O “Campo da Esperança”, onde deixarei os meus ossos, e lá ficaram o Esmerino,  a dona Eliete,  o Evandro, Navega, o Fernando, o Márcio, o Albino, o  Côrtes, o Elídio, o Ivan  e   tantos  outros.  

Ah, cidade bandas de rock, e onde vi Glauber Rocha no Festival de Brasília e  conversei carinhosamente com o conterrâneo/cineasta Rogério Scanzerla, que foi interno no Colégio Catarinense, e há poucos anos morreu de câncer.

Cidade de amores findos e tão belos, urbe de sonhos feitos/ desfeitos da esperança e da solidão, cidade de amigos eternos das belas morenas aqui nascidas, do SCS (agora “traduzo”- Setor Comercial Sul), onde assisti ao comício pelas Diretas, Tancredo, Ulysses, do belo campus da UnB, das cidades-satélites, da riqueza concentrada, do Plano Piloto (não “Pilatus”).

Cidade deste meu andar, desta escrita, deste sábado de setembro, céu de anil, leio no parque, escrevo na máquina elétrica, encantos cerrados, florzinhas descobertas aos poucos, da louvação às primeiras chuvas, do amolador de facas (a cidade tem esquinas sim: é preciso decifrá-las), belos crepúsculos, o Parque da Cidade, a Água Mineral, a cidade real (não a da mídia) não vive nos palácios, mas no rosto de muitos brasis.

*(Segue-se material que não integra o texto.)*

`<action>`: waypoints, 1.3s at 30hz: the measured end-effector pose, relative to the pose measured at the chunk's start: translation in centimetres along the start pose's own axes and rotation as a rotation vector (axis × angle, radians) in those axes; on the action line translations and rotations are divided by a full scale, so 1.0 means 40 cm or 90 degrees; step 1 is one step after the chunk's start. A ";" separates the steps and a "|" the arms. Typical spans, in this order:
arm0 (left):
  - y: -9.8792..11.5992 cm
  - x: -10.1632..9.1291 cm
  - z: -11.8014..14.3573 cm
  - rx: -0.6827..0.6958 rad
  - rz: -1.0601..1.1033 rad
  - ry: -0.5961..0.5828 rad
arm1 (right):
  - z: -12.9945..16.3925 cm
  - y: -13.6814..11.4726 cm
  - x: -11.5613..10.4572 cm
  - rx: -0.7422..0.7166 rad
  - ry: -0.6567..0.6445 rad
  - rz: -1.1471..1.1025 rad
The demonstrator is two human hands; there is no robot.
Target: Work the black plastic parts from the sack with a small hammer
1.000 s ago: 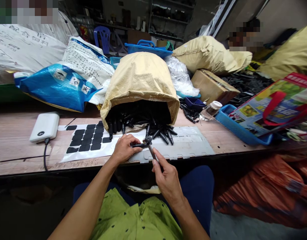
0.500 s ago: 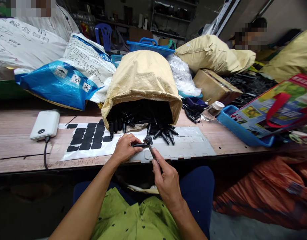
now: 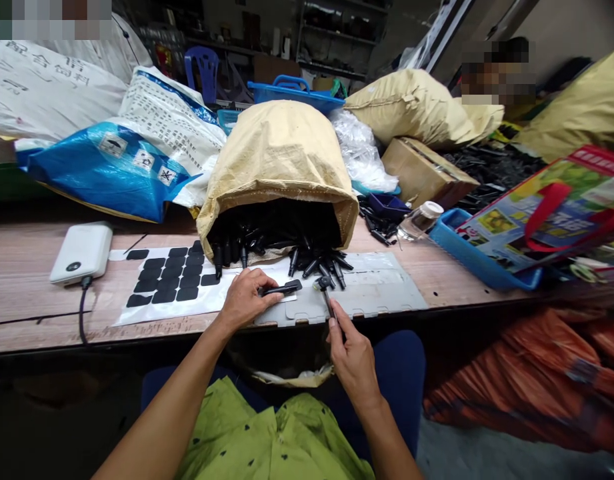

Ah, Clarice, Lucas, e Célia – baiana que aprendeu a amar o Planalto Central, um dia não estarei mais aqui (apenas estrume), memória, e chegarão as chuvas de outubro – amando, pois só me resta amar – até à eternidade.             

Romancista, contista, novelista e poeta catarinense, residente em Brasília, autor de livros como “Olhos azuis – ao sul do efêmero”, “Cerrado desterro”, “Meus mortos caminham comigo nos domingos de verão”, “Metônia” e “O homem que não amava simpósios”, entre outros.